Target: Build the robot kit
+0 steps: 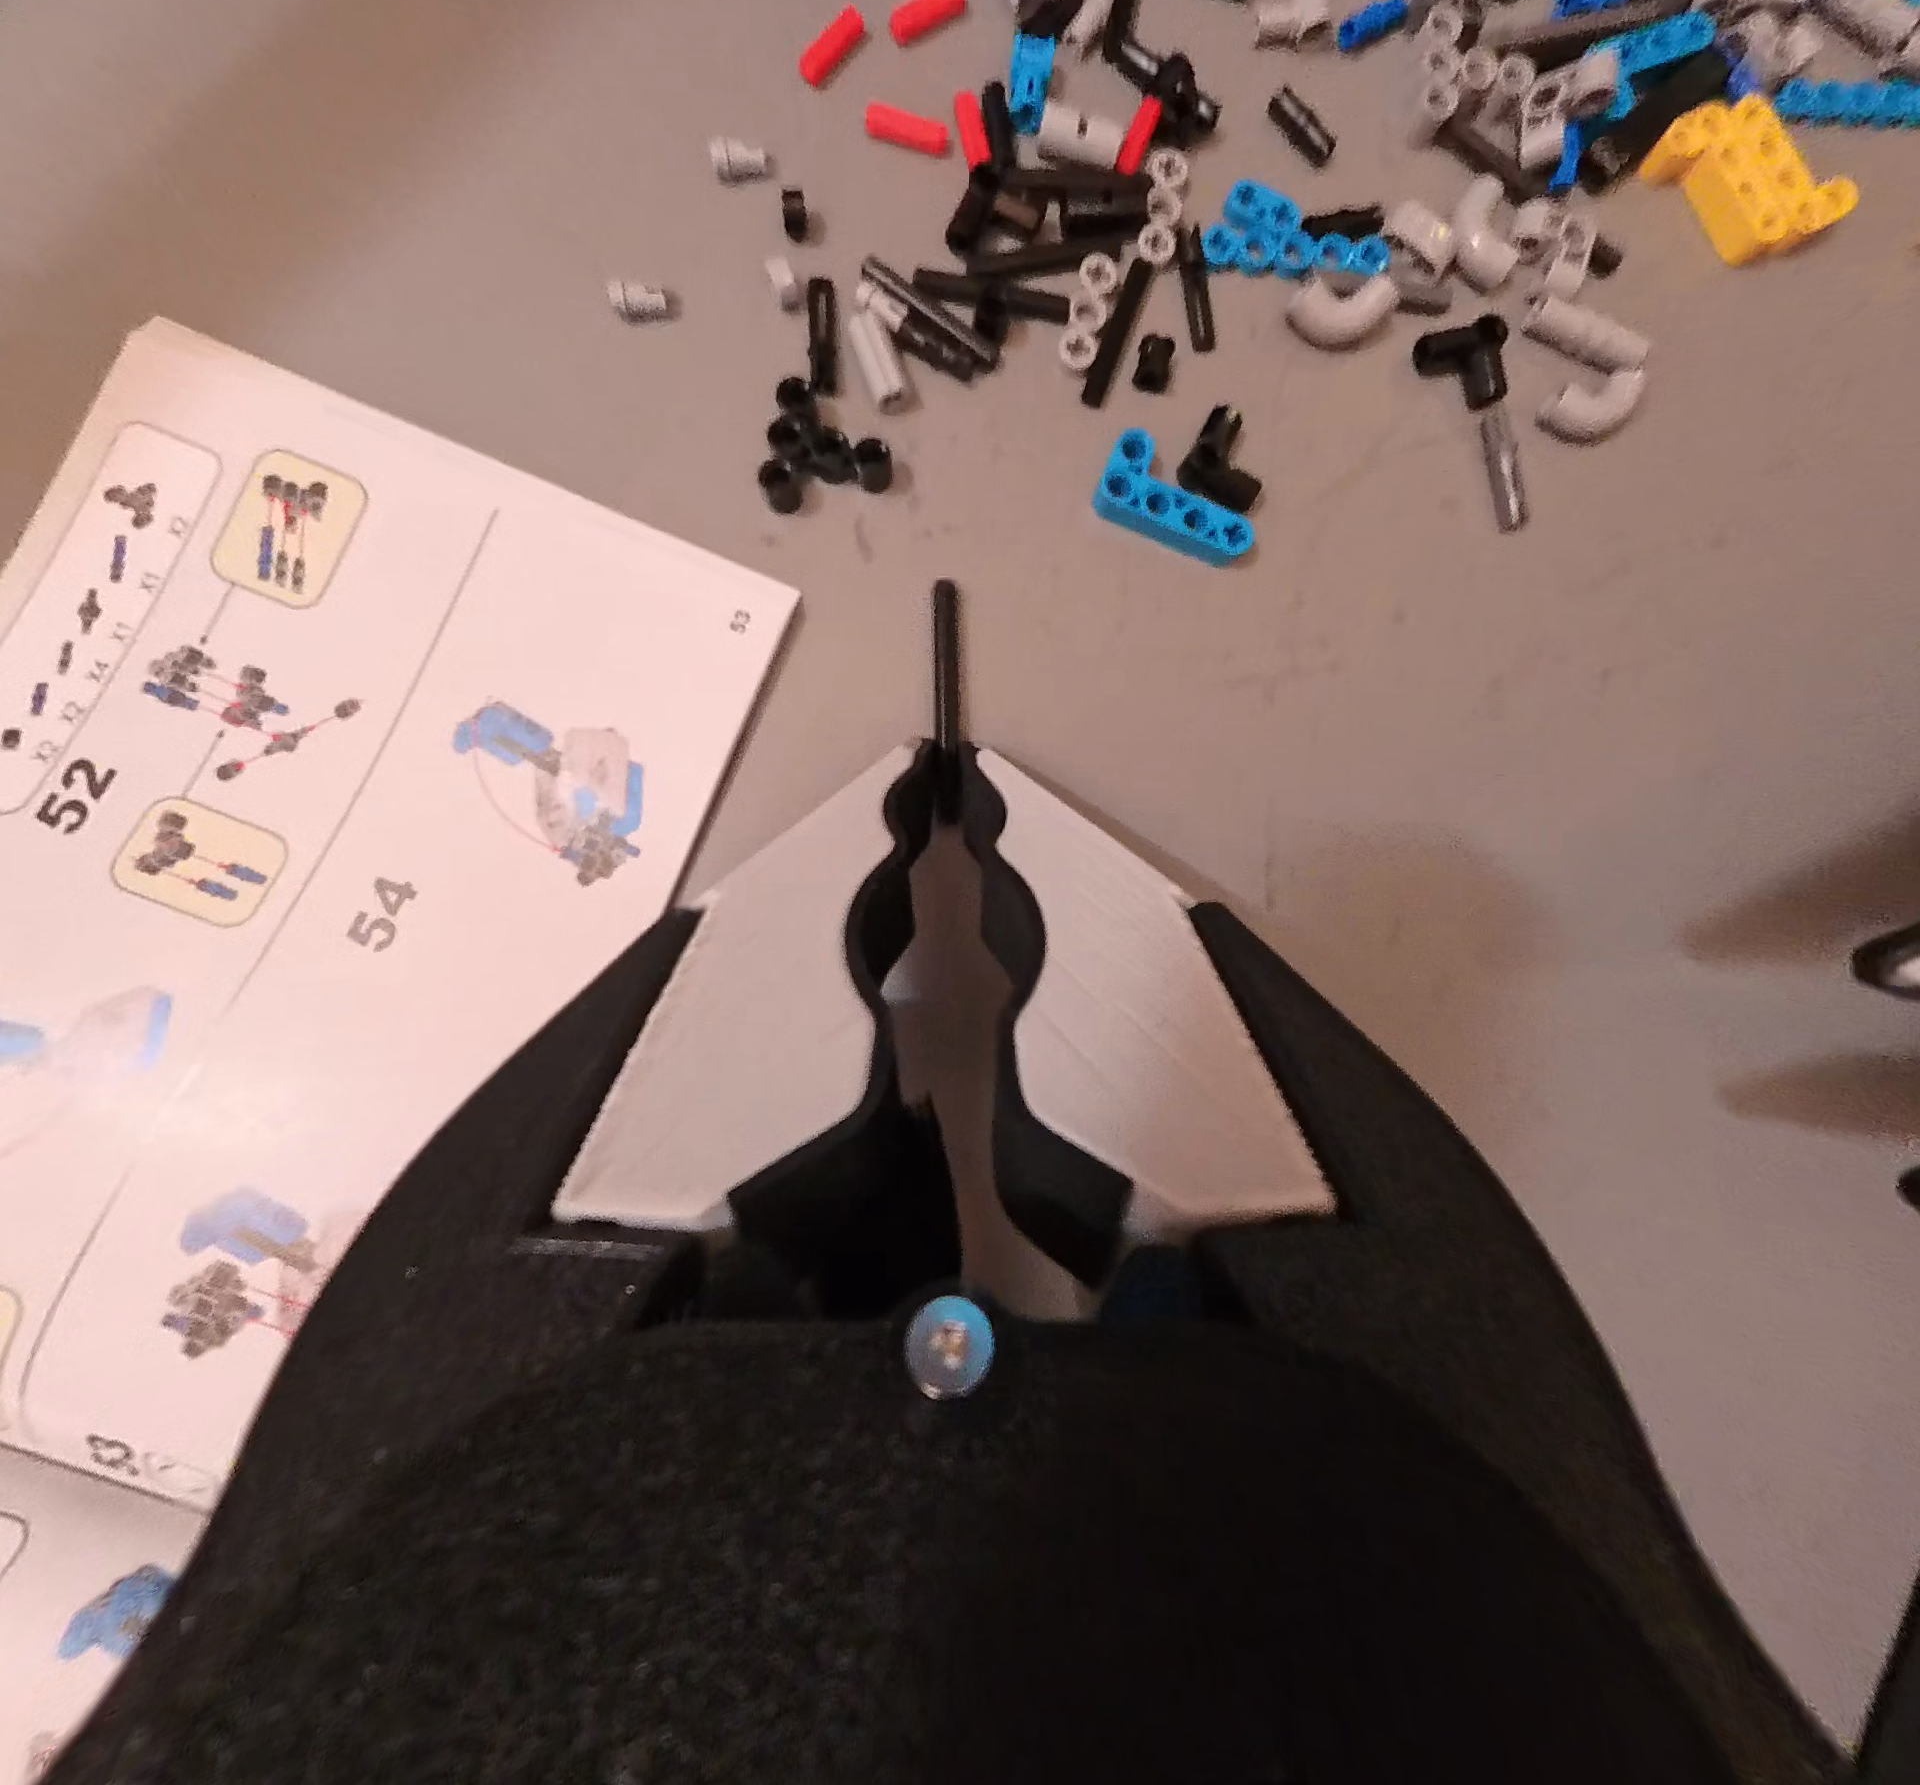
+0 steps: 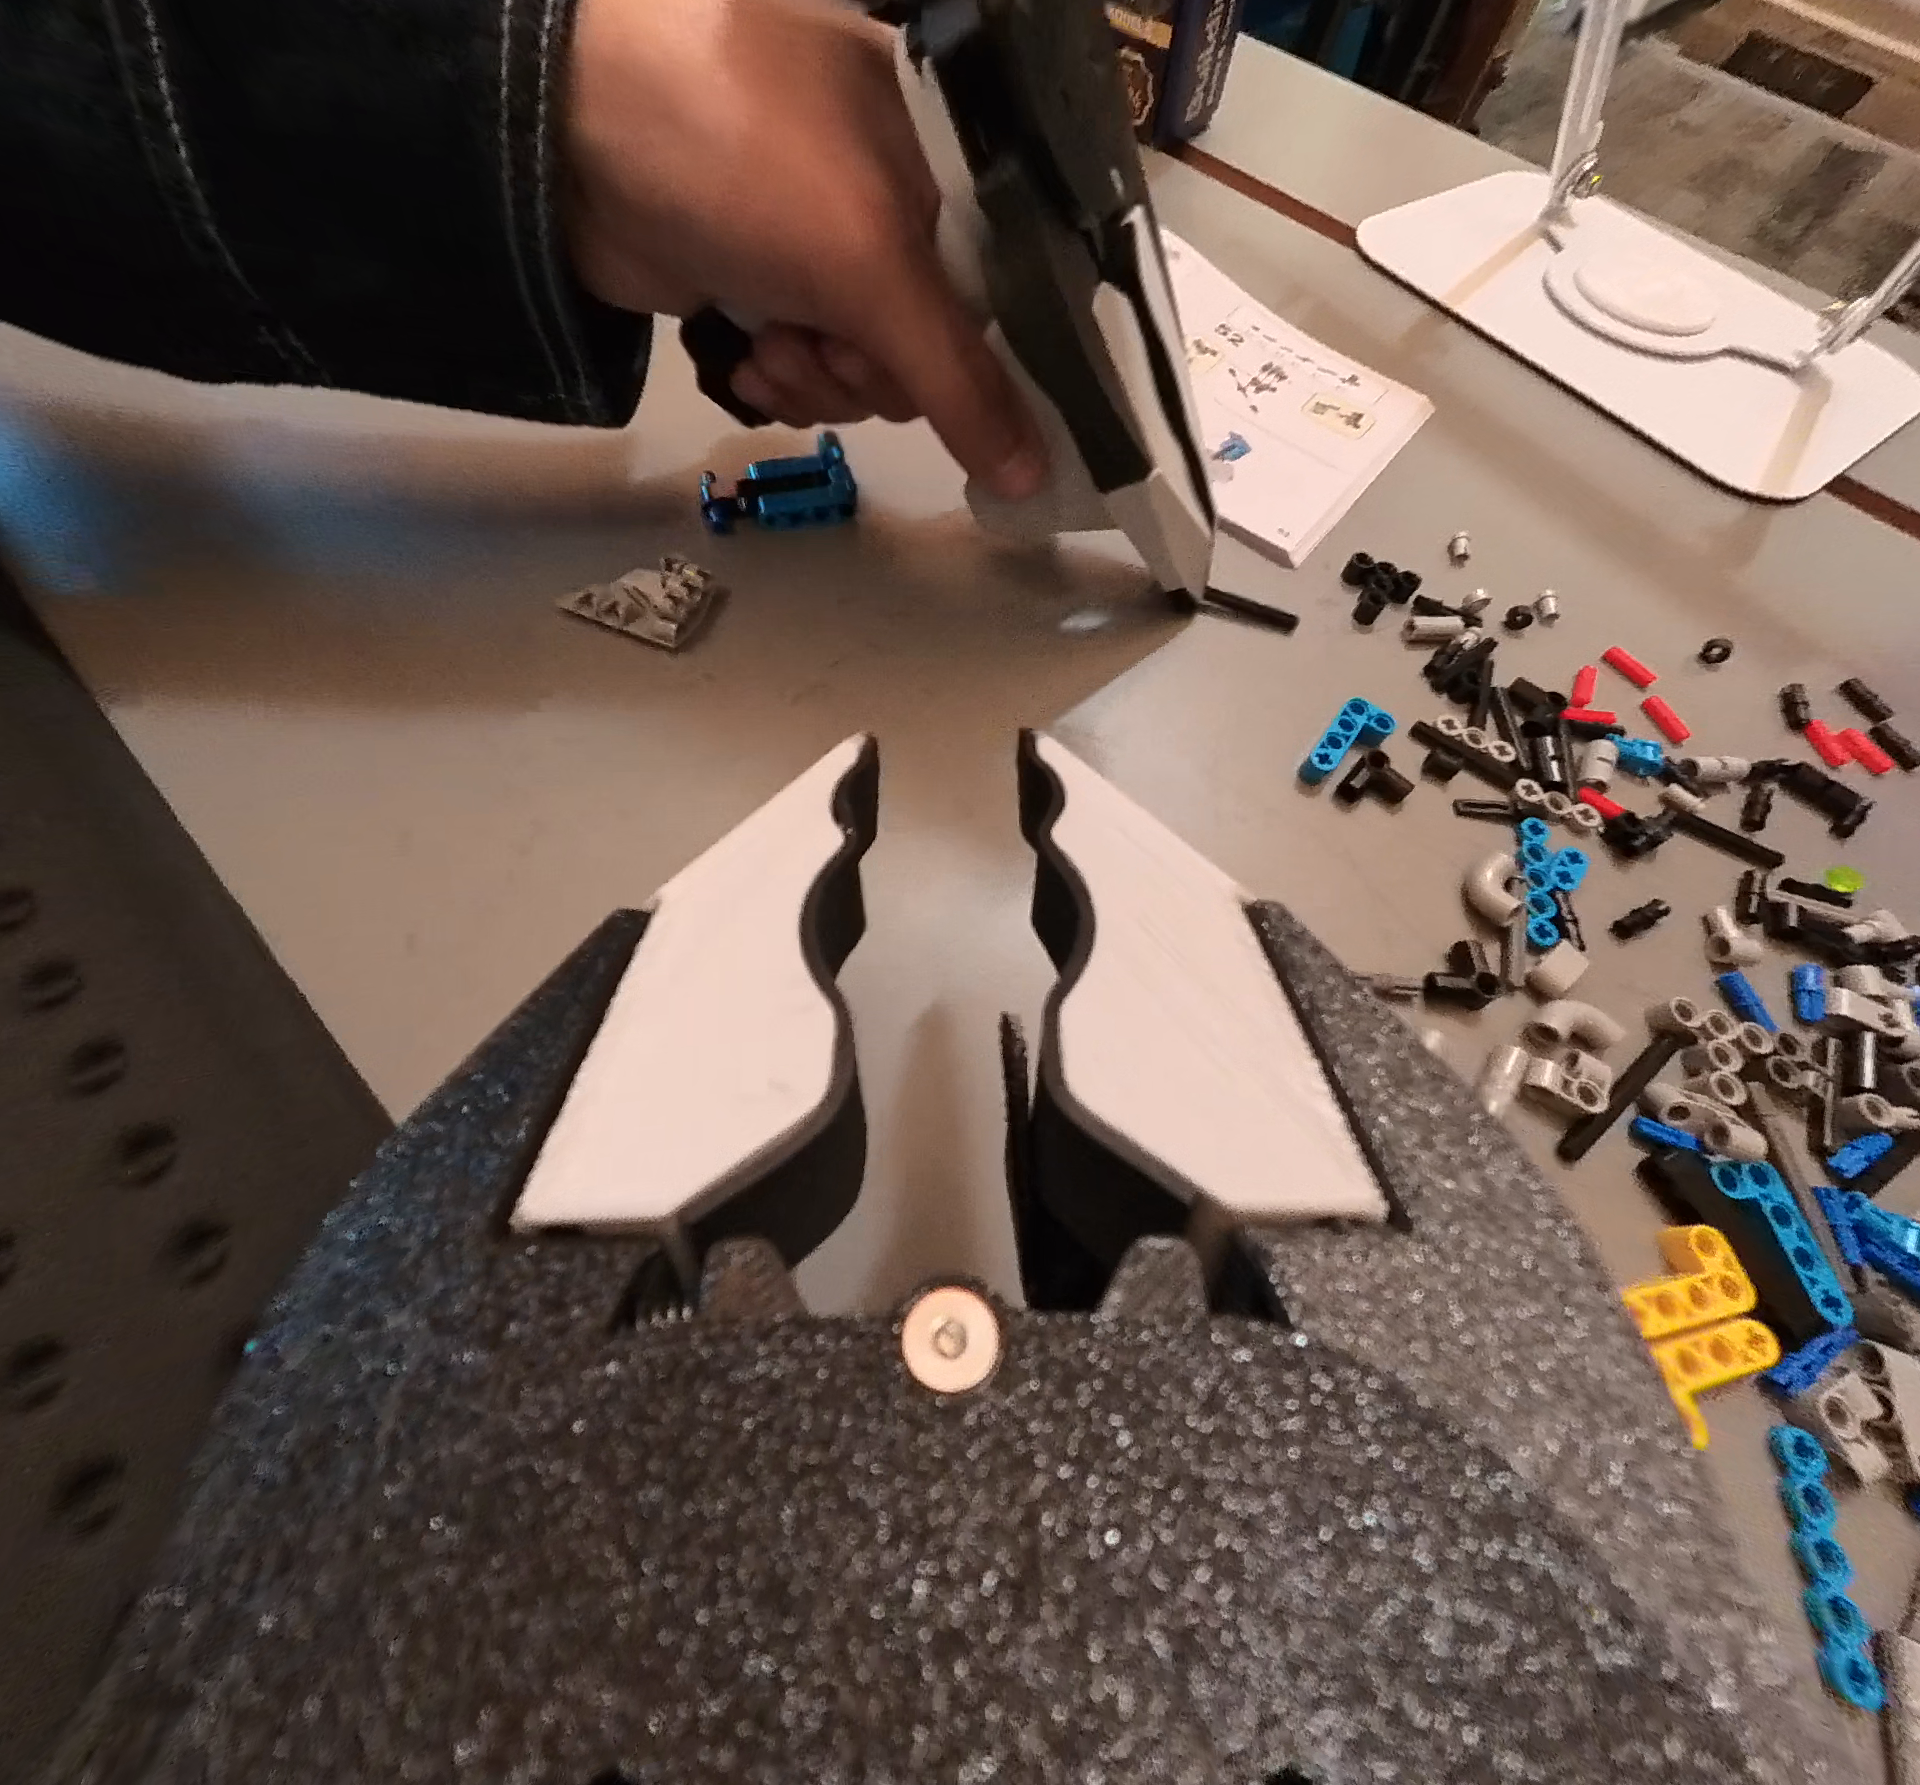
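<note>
**Black axle pinched at the left tips, right tongs idle**

My left gripper [image 1: 943,759] has its fingers together on one end of a thin black axle [image 1: 943,655], which juts forward from the tips toward the upper middle of the left wrist view. I judge I hold it by the end so most of its length stays free. In the right wrist view the same gripper points steeply down in my hand [image 2: 769,218], its tips touching the grey table [image 2: 416,800], the axle lying nearly flat. The instruction booklet [image 1: 343,800] lies open at the left, within sight. The loose pile of parts [image 1: 1195,208] fills the upper right. My right gripper [image 2: 945,769] hangs with fingers apart, holding nothing, above bare table at centre.
</note>
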`<state>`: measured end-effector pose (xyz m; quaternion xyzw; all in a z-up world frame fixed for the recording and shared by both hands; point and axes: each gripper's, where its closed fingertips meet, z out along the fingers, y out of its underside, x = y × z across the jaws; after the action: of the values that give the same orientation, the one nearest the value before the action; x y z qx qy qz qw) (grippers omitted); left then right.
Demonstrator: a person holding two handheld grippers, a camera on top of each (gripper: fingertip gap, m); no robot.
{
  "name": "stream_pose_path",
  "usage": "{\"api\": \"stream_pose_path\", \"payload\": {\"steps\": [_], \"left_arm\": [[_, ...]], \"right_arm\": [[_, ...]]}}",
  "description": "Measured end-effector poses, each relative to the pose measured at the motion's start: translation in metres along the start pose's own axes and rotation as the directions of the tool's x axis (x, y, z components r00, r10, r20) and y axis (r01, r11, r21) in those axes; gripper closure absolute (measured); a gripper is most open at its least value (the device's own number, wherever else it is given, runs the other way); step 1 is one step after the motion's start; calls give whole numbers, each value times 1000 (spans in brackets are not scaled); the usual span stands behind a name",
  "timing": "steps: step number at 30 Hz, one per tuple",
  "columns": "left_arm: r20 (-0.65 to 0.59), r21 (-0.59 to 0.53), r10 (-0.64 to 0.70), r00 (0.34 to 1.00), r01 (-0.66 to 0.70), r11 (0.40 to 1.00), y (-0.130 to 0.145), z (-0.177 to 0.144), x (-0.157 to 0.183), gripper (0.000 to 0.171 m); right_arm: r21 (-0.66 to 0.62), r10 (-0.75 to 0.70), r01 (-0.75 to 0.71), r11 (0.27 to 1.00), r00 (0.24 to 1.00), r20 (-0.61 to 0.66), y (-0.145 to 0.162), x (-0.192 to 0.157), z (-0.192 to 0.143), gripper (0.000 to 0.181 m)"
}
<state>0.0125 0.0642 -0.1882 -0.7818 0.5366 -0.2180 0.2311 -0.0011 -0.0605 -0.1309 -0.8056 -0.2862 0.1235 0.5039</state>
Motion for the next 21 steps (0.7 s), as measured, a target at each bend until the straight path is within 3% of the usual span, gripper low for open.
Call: {"api": "stream_pose_path", "payload": {"steps": [3,6,10,13,16,18,21], "left_arm": [[-11,-36,43,999,-43,998,-14,3,2,168],[-60,51,136,989,-133,990,-66,7,15,168],[-186,35,222,957,-220,975,-105,46,45,168],[-168,14,250,953,-252,968,-107,66,46,165],[-192,85,223,956,-210,974,-102,49,48,145],[-272,138,256,928,-225,964,-83,27,57,145],[-256,130,289,922,-264,956,-51,14,51,139]], "right_arm": [[24,44,-44,999,999,18,-2,2,-3,153],[35,77,-78,996,997,26,-3,5,-4,153],[41,95,-97,994,995,40,-3,5,-5,152],[46,99,-101,994,994,42,-3,5,-7,152],[59,120,-123,991,992,50,-4,7,-8,152],[60,130,-134,989,990,58,-4,7,-8,152],[45,129,-132,990,990,62,-2,6,-6,152]]}}
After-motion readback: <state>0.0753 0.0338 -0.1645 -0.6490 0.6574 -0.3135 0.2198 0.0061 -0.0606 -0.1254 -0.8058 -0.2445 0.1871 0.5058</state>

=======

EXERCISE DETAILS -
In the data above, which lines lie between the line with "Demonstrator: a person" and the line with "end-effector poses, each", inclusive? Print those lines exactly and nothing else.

ANSWER BOX -
Demonstrator: a person holding two handheld grippers, a camera on top of each (gripper: fingertip gap, m); no robot.
{
  "name": "stream_pose_path",
  "usage": "{\"api\": \"stream_pose_path\", \"payload\": {\"steps\": [_], \"left_arm\": [[_, ...]], \"right_arm\": [[_, ...]]}}",
  "description": "Measured end-effector poses, each relative to the pose measured at the motion's start: translation in metres along the start pose's own axes and rotation as the directions of the tool's x axis (x, y, z components r00, r10, r20) and y axis (r01, r11, r21) in those axes; gripper closure absolute (measured); a gripper is most open at its least value (the device's own number, wherever else it is given, runs the other way); step 1 is one step after the motion's start; calls give whole numbers, each value times 1000 (spans in brackets are not scaled); the usual span stands behind a name",

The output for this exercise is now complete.